I am looking to extract rows from my dataset based on a pattern like condition. The condition I'm looking for is finding periods in a battery's charging history where it discharged from 100-0% without charging in between.
For example, in this dataset below I would be interested in a function that would only return timestamp of 7 to 12 as it contains a full discharge of the battery.
timestamp | Charge level (%) |
---|---|
1 | 50 |
2 | 55 |
3 | 40 |
4 | 60 |
5 | 80 |
6 | 100 |
7 | 100 |
8 | 85 |
9 | 60 |
10 | 55 |
11 | 40 |
12 | 0 |
13 | 20 |
The approach I have tried is to use the loc
function in Pandas to look for rows with a charge level of 0% and then backtrack until I reach a row with a charge level of 100%.
But I am struggling with the backtracking part in this approach.
The idea I use is to keep only the rows with 0 and 100 and the final rows of interest will be the ones with 100 followed by 0.

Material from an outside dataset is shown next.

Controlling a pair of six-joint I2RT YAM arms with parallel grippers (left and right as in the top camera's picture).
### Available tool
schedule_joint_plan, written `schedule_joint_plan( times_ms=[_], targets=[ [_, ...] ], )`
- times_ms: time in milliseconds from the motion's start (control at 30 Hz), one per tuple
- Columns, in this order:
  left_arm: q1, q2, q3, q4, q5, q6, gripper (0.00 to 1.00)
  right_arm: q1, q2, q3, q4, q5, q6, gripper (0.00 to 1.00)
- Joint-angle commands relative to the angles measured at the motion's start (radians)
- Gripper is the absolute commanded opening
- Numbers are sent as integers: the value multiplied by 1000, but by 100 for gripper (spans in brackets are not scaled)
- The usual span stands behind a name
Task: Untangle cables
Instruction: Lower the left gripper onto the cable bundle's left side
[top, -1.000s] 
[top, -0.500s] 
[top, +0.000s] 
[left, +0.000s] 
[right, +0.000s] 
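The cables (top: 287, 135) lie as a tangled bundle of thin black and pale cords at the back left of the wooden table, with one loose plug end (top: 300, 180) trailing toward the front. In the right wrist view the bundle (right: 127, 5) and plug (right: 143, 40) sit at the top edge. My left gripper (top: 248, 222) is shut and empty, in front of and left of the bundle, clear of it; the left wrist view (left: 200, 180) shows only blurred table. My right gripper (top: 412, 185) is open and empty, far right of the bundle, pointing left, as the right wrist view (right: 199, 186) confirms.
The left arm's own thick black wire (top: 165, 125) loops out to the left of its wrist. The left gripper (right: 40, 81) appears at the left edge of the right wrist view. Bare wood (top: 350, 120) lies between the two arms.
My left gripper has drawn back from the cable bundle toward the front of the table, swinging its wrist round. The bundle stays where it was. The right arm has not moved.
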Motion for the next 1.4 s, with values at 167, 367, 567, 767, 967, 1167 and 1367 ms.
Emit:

I also updated your example to include some more difficult cases like when it start discharging and then start charging before it was fully discharged.
with pd.option_context('display.max_columns', None):
display(df.T)
0 1 2 3 4 5 6 7 8 9 10 11 12 13 14 15 16 17 18 19 20 21 22 23
time 1 2 3 4 5 6 7 8 9 10 11 12 13 14 15 16 17 18 19 20 21 22 23 24
level 20 0 40 60 80 100 100 85 60 55 40 0 100 50 20 55 100 100 0 100 60 30 0 20
mask =((df["level"] == 100) | (df["level"] == 0))
res = df[mask].copy()
mask1 = (res["level"] == 100) & (res["level"].shift(-1) == 0)
mask2 = (res["level"] == 0) & (res["level"].shift(1) == 100)
res = res.loc[mask1 | mask2, ["time", "level"]]
display(res)
time level
6 7 100
11 12 0
17 18 100
18 19 0
19 20 100
22 23 0
where we have the start and end index of all the segments of interest.